# Bar charts

In this notebook, we'll deep dive on Holoviews Bars, and do somethings with pandas dataframes along the way.

In [None]:
import pandas as pd
import holoviews as hv

hv.extension('bokeh')

The sample data we're looking at are the medal winners from the 2014 Olympics.

## Data extraction

The next cell fetches and displays the data. There's quite a lot of it: when you've finished looking, click on the blue bar to the left of the output cell to collapse the cell. (Move your mouse to the left of the output until the blue bar appears.)

In [None]:
from bokeh.sampledata.olympics2014 import data
data

The data is in a dictionary with three top level keys. The interesting key is `data`, which contains a list of dictionaries. Fortunately, pandas knows how to intepret this.

In [None]:
df = pd.DataFrame.from_records(data['data'])
df

The `name` and `abbr` columns are fine, but the `medals` column contains a list of medals in each row. We can easily extract the data in there to separate columns.
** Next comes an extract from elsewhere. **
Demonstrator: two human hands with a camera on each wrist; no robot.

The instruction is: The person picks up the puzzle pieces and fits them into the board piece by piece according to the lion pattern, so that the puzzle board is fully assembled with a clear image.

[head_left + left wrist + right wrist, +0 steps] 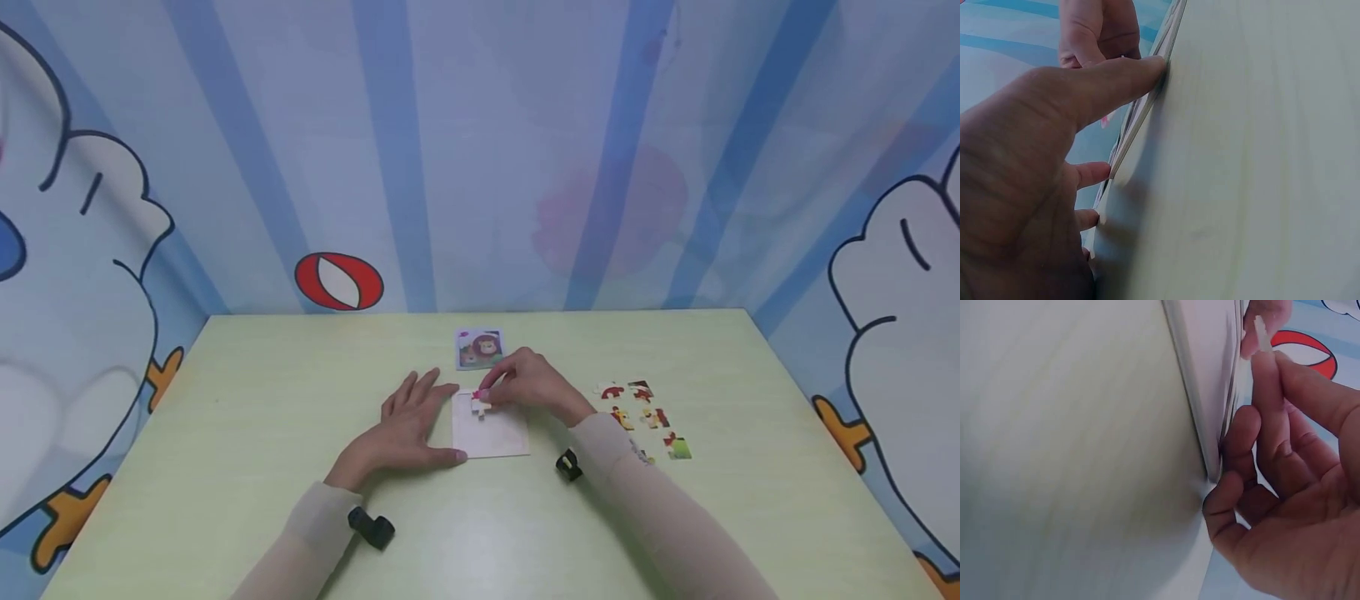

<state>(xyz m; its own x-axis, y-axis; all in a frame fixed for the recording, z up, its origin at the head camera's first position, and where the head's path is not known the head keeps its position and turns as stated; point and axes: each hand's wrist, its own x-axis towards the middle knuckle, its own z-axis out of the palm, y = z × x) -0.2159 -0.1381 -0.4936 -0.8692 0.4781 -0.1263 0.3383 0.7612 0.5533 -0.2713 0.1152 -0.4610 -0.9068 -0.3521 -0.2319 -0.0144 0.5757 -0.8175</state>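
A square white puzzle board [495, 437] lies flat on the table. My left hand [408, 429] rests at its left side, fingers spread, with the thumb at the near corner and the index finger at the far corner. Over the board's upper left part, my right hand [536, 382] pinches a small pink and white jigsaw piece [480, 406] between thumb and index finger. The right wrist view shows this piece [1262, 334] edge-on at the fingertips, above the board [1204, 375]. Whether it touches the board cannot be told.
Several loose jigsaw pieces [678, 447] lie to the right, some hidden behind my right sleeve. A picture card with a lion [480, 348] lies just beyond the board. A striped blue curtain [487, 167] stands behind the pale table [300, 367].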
### Extract medals - row by row

One way to extract the medals is to use the `.apply()` method to extract the medals one column at a time. The `apply()` method applies a function row-by-row to the column to produce another column. In this case the function accesses the dictionary in the `medals` column.

In [None]:
tmp_df = df.copy()
for medal in ['gold', 'total', 'silver', 'bronze']:
    tmp_df[medal] = tmp_df['medals'].apply(lambda m:m[medal])

tmp_df.head()

### Extract medals - via another dataframe

Using the `.apply()` method is slower than operating on entire column at a time. In fact, you should avoid using loops on dataframes if you can, in favour of using dataframe operations. (Sometimes it's unavoidable, because you want to do something that the datframe API can't handle. Sometimes it's just easier to use `.apply()`, and on a dataframe of this size, any speed difference won't be noticed.)
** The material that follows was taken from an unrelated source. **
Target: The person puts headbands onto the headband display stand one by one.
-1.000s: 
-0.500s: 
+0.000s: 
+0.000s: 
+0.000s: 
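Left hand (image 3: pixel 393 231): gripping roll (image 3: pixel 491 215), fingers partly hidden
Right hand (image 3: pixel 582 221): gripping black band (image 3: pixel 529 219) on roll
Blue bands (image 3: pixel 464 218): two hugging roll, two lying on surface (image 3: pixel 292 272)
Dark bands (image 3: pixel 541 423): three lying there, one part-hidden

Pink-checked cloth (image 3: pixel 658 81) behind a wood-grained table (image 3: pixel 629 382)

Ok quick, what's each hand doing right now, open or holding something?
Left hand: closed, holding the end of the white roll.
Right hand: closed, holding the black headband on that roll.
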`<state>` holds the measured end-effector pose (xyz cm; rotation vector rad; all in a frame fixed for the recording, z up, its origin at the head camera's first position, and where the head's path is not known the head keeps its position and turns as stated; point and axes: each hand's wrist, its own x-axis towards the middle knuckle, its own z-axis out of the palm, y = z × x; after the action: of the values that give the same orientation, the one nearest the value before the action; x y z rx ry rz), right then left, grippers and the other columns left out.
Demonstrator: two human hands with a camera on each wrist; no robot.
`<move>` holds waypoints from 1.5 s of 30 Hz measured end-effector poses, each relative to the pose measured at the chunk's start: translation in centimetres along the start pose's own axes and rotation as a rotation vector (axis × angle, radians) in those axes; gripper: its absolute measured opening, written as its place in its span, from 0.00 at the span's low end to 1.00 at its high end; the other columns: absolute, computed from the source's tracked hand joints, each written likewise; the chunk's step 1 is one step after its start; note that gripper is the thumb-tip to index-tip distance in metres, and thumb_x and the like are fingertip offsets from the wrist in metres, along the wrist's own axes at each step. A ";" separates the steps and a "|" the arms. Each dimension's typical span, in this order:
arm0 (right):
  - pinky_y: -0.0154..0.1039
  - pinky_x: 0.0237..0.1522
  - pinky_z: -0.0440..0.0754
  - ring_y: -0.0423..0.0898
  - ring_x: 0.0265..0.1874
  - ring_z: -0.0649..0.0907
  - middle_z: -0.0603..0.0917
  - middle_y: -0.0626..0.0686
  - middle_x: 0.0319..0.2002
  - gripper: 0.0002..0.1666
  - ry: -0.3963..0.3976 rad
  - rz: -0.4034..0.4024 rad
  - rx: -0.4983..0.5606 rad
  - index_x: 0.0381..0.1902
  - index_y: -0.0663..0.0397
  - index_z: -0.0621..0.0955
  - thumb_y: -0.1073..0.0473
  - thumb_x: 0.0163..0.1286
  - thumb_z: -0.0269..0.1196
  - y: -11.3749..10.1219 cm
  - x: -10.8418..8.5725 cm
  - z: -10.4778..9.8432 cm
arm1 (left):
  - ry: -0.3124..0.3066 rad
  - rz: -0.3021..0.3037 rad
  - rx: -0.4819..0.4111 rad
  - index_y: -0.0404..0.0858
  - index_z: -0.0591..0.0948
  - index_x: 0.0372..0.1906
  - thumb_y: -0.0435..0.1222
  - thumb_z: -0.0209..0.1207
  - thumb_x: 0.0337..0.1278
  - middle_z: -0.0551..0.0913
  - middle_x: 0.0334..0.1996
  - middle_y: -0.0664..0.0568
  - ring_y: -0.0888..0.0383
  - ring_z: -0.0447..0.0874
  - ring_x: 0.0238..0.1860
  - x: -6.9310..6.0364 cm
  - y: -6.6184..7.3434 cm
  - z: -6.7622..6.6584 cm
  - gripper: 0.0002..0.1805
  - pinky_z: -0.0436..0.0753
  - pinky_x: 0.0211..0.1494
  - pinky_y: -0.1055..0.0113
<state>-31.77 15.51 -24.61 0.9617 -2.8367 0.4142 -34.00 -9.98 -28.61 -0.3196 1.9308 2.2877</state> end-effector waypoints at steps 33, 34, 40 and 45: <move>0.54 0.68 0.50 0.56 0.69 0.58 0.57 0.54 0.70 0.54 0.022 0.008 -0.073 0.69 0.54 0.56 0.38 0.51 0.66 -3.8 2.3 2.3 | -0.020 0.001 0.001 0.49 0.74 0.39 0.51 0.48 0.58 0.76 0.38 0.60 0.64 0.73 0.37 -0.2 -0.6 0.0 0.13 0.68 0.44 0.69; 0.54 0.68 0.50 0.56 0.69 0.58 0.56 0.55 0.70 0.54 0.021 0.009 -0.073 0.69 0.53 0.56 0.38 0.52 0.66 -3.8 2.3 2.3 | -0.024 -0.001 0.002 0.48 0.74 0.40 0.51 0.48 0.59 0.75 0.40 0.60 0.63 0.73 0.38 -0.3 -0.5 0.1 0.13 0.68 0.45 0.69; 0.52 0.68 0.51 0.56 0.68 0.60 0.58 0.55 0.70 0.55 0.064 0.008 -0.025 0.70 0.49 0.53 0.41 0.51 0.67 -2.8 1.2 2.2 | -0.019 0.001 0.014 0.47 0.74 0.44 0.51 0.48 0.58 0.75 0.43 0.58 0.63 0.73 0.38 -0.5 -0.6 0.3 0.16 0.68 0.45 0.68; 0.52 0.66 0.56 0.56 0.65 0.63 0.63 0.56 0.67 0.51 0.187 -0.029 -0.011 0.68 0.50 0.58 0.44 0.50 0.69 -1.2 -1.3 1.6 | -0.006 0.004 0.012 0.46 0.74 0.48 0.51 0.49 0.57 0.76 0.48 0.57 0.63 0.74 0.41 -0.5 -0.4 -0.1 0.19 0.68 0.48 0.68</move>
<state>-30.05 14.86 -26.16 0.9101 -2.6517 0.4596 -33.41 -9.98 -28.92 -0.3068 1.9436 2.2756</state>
We built the dataframe above by using `pd.DataFrame.from_records()` on a list of dictionaries. Since `df['medals']` is another list of dictionaries, we can do the same thing again.

In [None]:
medals_df = pd.DataFrame.from_records(df['medals'])
medals_df

Now we have two dataframes: the original `df`, and `medals_df` containing the medal columns. All we have to do is concatenate them. Since we're adding extra columns, we concatenate along the `columns` axis.

In [None]:
df = pd.concat([df, medals_df], axis='columns')
df.head()

### Tidying up

Whichever way we did it, we ended up with the same dataframe.

We don't need the `medals` column any more (or `abbr` for that matter), so let's drop them.

In [None]:
df = df.drop(columns=['medals', 'abbr'])
df

## Plotting
Let's get plotting, and visualise what we have.

In [None]:
hv.Bars(df, 'name', 'total')

That was underwhelming. There are too many names to fit, and we'd have to make the plot really wide to see them all.
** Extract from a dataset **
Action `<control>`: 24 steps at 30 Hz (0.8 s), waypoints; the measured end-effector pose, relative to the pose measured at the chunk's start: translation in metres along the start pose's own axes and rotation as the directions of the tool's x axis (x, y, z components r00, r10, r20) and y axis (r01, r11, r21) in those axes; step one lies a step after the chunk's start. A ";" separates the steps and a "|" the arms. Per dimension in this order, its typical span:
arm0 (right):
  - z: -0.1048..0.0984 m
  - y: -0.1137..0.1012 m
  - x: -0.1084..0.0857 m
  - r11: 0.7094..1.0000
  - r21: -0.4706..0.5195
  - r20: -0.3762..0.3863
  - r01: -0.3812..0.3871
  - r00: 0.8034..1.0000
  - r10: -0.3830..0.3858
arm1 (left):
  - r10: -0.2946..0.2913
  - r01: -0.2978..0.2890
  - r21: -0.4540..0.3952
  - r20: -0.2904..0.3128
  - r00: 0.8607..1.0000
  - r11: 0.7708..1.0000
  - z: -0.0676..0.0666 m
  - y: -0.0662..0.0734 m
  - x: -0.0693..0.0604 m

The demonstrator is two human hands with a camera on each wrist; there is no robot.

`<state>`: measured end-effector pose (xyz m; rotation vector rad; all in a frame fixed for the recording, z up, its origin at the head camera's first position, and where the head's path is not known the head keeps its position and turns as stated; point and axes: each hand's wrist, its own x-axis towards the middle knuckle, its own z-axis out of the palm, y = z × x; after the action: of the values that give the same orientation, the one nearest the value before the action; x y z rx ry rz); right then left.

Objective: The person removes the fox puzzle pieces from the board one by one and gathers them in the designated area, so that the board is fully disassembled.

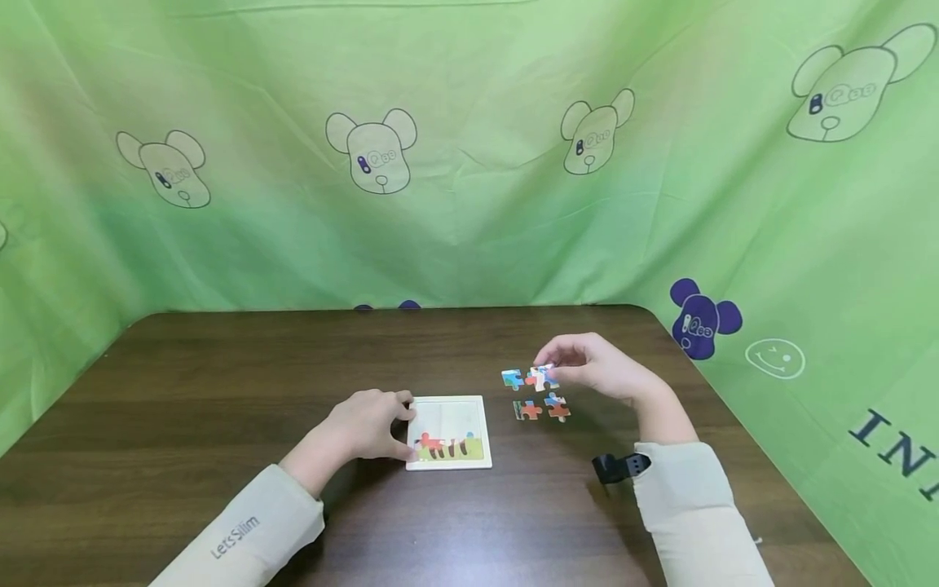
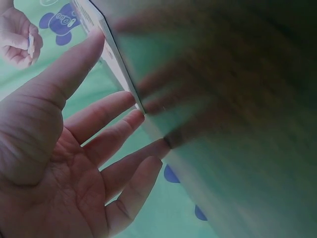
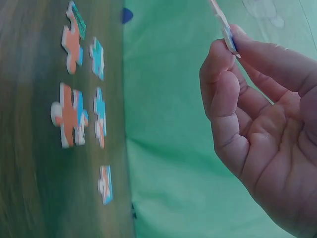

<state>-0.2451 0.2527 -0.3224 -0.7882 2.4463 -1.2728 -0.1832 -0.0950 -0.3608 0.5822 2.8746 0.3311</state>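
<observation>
My left hand (image 1: 369, 424) rests against the left edge of a white-rimmed puzzle tray (image 1: 486, 436), thumb near its lower corner and fingertips higher along that side. Fitted pieces (image 1: 469, 449) fill the tray's lower part with a red and olive-green picture; its upper part is pale. To the right, above the loose pieces, my right hand (image 1: 603, 368) pinches a jigsaw piece (image 3: 227, 35) between thumb and index finger. Seen nearly edge-on in the right wrist view, that piece shows little of its print. Below lie a blue piece (image 1: 511, 379) and an orange-and-blue piece (image 1: 557, 407).
Several loose pieces are spread on the brown wooden table (image 1: 242, 367), among them an orange piece (image 1: 530, 410) with a green edge. A black strap device (image 1: 619, 467) sits at the right wrist. Behind the table hangs a green printed cloth (image 1: 455, 204).
</observation>
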 end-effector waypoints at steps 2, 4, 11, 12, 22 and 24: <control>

Let's try keeping only the names that have a total greater than zero, and making the plot wider.

In [None]:
df = df[df['total']>0]

hv.Bars(df, 'name', 'total').opts(width=800)

That's better, but we need to fix those names.

In [None]:
bars = hv.Bars(df, 'name', 'total').opts(width=800, xrotation=45)
bars

It's easy to find a particular country when they're in alphabetical order, but we're probably more interested in comparing countries. The bars should be sorted in order of total medals. Since Holoviews displays the dat in the order it comes, we just need to give it a sorted dataframe.

In [None]:
bars = hv.Bars(df.sort_values('total', ascending=False), 'name', 'total').opts(width=800, xrotation=45)
bars

Another way of coping with many key values is to put them on the y axis so the bars are horizontal. The `invert_axes` option will do that. (We have to sort the values in the other direction, because Holoviews axes start at the bottom left.)

In [None]:
hv.Bars(df.sort_values('total', ascending=True), 'name', 'total').opts(width=400, height=500, invert_axes=True)

Let's concentrate on the top ten countries. What does that mean, though? Is it top ten by medals won (which is what we've been looking at)?

In [None]:
total_df = df.sort_values('total', ascending=False).head(10)
total_df

Or top ten by gold, then silver, then bronze medals won? We generally do this one.

In [None]:
medal_df = df.sort_values(['gold', 'silver', 'bronze'], ascending=False).head(10).reset_index(drop=True)
medal_df

In [None]:
medal_bars = hv.Bars(medal_df, 'name', 'total').opts(width=800)
medal_bars

Incidentally, some plotting libraries make the bars different colors by default. There's no need, because the bar totals all belong to the same dimension. However, we can do that too if we want to.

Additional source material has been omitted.